## Directions for this task
Note the line containing "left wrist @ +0"; from it through the last line below, give only those lines again, exactly, both ends included, skipping pictures.

## Given material
----
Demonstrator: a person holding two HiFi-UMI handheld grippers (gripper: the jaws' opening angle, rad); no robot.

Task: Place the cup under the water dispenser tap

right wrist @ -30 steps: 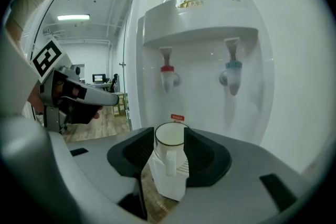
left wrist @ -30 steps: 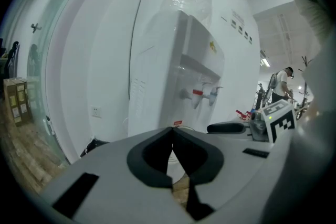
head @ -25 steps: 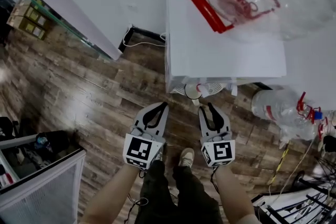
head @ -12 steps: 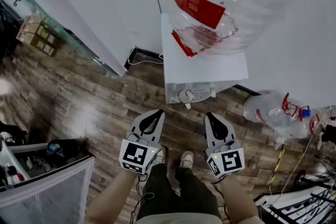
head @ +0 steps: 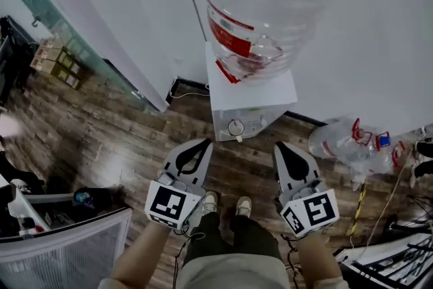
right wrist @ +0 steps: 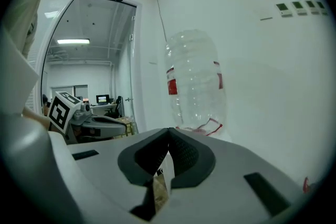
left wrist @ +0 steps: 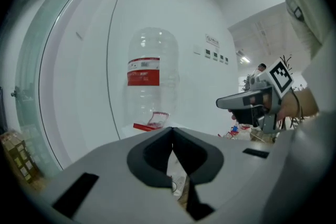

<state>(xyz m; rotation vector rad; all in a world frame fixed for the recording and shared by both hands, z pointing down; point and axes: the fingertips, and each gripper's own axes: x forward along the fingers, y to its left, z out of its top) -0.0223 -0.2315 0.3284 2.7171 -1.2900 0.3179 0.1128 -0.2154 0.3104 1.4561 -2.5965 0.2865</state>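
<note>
The white water dispenser stands against the wall with a big clear bottle upside down on it. A small white cup, seen from above, sits at the dispenser's front under the tap. My left gripper and right gripper hang side by side well short of the cup, both shut and empty. In the left gripper view the jaws meet at the tips, with the bottle beyond. The right gripper view shows its jaws shut, facing the bottle.
An empty bottle with red and blue bits lies on the wooden floor at the right, with cables near it. A glass partition and stacked boxes are at the left. A white cabinet stands at the lower left. The person's feet are below the grippers.
Both grippers have risen and drawn back from the dispenser, which now looks smaller and farther. The right jaws, parted near the cup a second ago, have closed. The cup stays at the dispenser.
</note>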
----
## Answer to this task
left wrist @ +0 steps: 

<state>(xyz m; rotation vector rad; all in a world frame fixed for the recording and shared by both hands, z pointing down; point and axes: the fingertips, and each gripper's own axes: x forward along the fingers, y to its left, z out of its top) -0.0223 -0.2315 0.3284 2.7171 -1.2900 0.3179 0.1128 -0.2154 0.3104 1.4561 -2.5965 0.2865</state>
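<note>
The white water dispenser stands against the wall with a big clear bottle upside down on it. A small white cup, seen from above, sits at the dispenser's front under the tap. My left gripper and right gripper hang side by side well short of the cup, both shut and empty. In the left gripper view the jaws meet at the tips, with the bottle beyond. The right gripper view shows its jaws shut, facing the bottle.
An empty bottle with red and blue bits lies on the wooden floor at the right, with cables near it. A glass partition and stacked boxes are at the left. A white cabinet stands at the lower left. The person's feet are below the grippers.
Both grippers have risen and drawn back from the dispenser, which now looks smaller and farther. The right jaws, parted near the cup a second ago, have closed. The cup stays at the dispenser.
</note>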

That wraps up the exercise.